What does Mozilla's XPCSafeJSObject wrapper actually do?

MDC's documentation is as follows:

This wrapper was created to address some problems with XPCNativeWrapper. In particular, some extensions want to be able to safely access non-natively-implemented content defined objects (and to access the underlying JavaScript object under an XPCNativeWrapper without its strong behavior guarantees). XPCSJOW act as a buffer between the chrome code.

This doesn't tell me a lot. In particular, I can't tell how accessing objects via XPCSafeObject is any different to accessing them directly.
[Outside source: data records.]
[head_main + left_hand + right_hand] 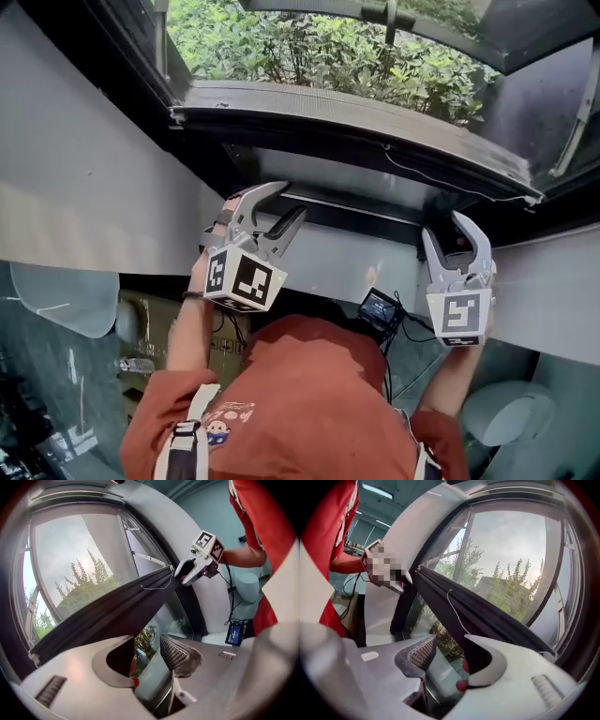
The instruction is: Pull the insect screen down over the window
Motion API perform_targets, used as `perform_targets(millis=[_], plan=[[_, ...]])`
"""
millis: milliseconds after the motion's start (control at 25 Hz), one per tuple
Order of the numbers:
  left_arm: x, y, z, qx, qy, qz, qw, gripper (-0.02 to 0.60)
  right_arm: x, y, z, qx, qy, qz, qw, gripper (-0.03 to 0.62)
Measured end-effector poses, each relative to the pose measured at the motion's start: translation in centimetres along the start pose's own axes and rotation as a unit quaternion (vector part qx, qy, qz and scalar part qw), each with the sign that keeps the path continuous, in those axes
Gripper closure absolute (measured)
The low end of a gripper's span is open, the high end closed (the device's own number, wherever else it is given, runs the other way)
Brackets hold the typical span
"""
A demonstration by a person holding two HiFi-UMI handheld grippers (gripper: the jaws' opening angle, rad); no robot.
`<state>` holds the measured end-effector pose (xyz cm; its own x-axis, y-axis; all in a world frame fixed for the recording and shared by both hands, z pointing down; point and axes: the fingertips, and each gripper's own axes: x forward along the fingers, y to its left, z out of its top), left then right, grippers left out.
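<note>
The insect screen's dark pull bar (356, 120) runs across the window, with grey mesh (70, 555) above it and bare glass below. A thin white cord (455, 611) hangs from the bar. My left gripper (284, 201) is open just under the bar's left part, and nothing is between its fingers (176, 653). My right gripper (452, 232) is open under the bar's right part and is also empty. In the left gripper view the right gripper (186, 572) sits beside the bar's end, apart from it. The bar (487, 613) passes above the right gripper's fingers (423, 652).
White wall panels (84, 178) flank the window on both sides. A small lit device (380, 307) with cables hangs below the sill. The person's red shirt (300, 403) fills the lower middle. A pale round seat (506, 412) stands low right, with green bushes (319, 47) outside.
</note>
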<state>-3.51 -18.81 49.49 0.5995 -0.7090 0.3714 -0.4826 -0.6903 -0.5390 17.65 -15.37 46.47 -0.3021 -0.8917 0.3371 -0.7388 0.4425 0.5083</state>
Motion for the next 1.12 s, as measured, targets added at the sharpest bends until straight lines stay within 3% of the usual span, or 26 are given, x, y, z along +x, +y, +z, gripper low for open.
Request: perform_targets(millis=[200, 440, 680, 840, 960, 1120], plan=[[-0.2, -1.6, 0.8, -0.071, -0.072, 0.034, 0.9943, 0.407, -0.7, 1.6, -0.4, 0.071, -0.038, -0.002, 0.997, 0.402], [-1.5, -0.6, 2.1, -0.169, -0.145, 0.110, 0.9686, 0.407, -1.6, 2.9, -0.4, 0.157, -0.112, -0.039, 0.980, 0.402], [-1.7, -1.8, 0.3, -0.203, -0.129, 0.172, 0.9552, 0.407, -1.1, 4.5, -1.1, 0.231, -0.149, -0.095, 0.957, 0.402], [-2.1, -1.8, -0.3, -0.218, -0.132, 0.218, 0.9420, 0.407, -1.2, 4.2, -1.3, 0.265, -0.169, -0.142, 0.939, 0.402], [-1.9, -2.0, -0.6, -0.233, -0.129, 0.222, 0.9378, 0.407, -1.2, 3.6, -2.0, 0.273, -0.170, -0.171, 0.931, 0.402], [-1.5, -2.6, -1.1, -0.256, -0.125, 0.203, 0.9370, 0.408, -0.8, 3.9, -2.1, 0.273, -0.169, -0.165, 0.933, 0.402]])
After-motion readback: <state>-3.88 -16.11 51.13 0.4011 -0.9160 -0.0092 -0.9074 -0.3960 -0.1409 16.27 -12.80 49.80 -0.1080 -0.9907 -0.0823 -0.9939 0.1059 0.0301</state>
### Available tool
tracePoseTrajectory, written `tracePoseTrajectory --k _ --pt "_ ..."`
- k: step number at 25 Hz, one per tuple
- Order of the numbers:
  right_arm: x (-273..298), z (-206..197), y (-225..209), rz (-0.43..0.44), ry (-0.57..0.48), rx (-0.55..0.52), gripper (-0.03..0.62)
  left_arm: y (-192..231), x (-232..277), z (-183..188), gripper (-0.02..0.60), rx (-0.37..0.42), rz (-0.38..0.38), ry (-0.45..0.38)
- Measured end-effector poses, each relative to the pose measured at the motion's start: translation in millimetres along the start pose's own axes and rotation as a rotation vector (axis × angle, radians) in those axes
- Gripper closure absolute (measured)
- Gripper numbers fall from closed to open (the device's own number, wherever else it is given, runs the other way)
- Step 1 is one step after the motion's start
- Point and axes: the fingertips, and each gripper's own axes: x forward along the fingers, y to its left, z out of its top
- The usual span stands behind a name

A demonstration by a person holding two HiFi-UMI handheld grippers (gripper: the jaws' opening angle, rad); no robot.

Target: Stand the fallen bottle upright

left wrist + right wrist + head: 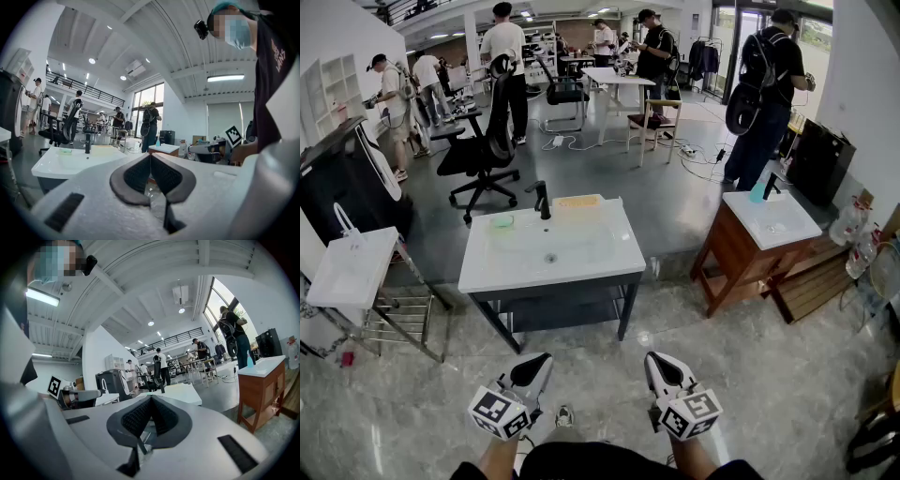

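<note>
We count two grippers, the left gripper (536, 366) and the right gripper (659, 366). There are three washbasins: the middle washbasin (581, 261), the cabinet washbasin (789, 225) and the rack washbasin (347, 277). Two black taps stand, the middle tap (542, 200) at its washbasin's far edge and the cabinet tap (772, 186) at its washbasin's far edge, beside one blue bottle (757, 191). We make out two clear bottles (847, 223), two black office chairs (490, 141), one wooden chair (661, 117) and six standing people (506, 56).

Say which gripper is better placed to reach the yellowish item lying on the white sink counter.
Left, barely: the left gripper sits slightly nearer the yellowish item than the right gripper. Both are shut, empty and well short of the counter.
</note>
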Motion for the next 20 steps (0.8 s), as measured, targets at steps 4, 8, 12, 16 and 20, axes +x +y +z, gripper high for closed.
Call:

Edit: I understand that the purpose of the wrappers in general is to protect privileged code from unprivileged code. What I don't understand (and doesn't seem to be documented) is how exactly XPCSafeJSObject does this.

Does it just drop privileges before accessing a property?

+1  A: 

The purpose of the wrappers in general is to protect Privileged code when interacting with unprivileged code. The author of the unprivileged code might redefine a JavaScript object to do something malicious, like redefine the getter of a property to execute something bad as a side effect. When the privileged code tries to access the property it would execute the bad code as privileged code. The wrapper prevents this. This page describes the idea.

XPCSafeJSObject provide a wrapper for non-natively implemented JavaScript objects (i.e. not window, document, etc. but user defined objects.)

Edit: For how it's implemented, check out the source code (it's not loading completely for me at the moment.) Also search for XPCSafeJSObject on DXR for other relevant source files.

Zach
Zach: Thanks for your answer. But that doesn't really answer the question as fully as I'd like: see my edit to the question.Also, the link should be https://developer.mozilla.org/en/Safely_accessing_content_DOM_from_chrome :)
Daniel Cassidy
+2  A: 

The wrapper just ensures that any code that gets evaluated gets evaluated without chrome privileges. Accessing objects directly without this wrapper can allow for code to run with chrome privileges, which then lets that code do just about anything.

sdwilsh
+3  A: 

Actually XPCSafeJSObjectWrapper is used for all content objects, including windows and documents (which is in fact where it's most usually needed.) I believe it was invented mainly to stop XSS attacks automatically turning into privilege escalation attacks (by doing XSS against the browser itself). At least now if an XSS attack is found (and people will unfortunately keep looking) it doesn't compromise the whole browser. It's a natural development from the XPCNativeWrapper which was originally a manual (and therefore prone to accidental misuse by extensions) way for the browser to defend itself from XSS attacks.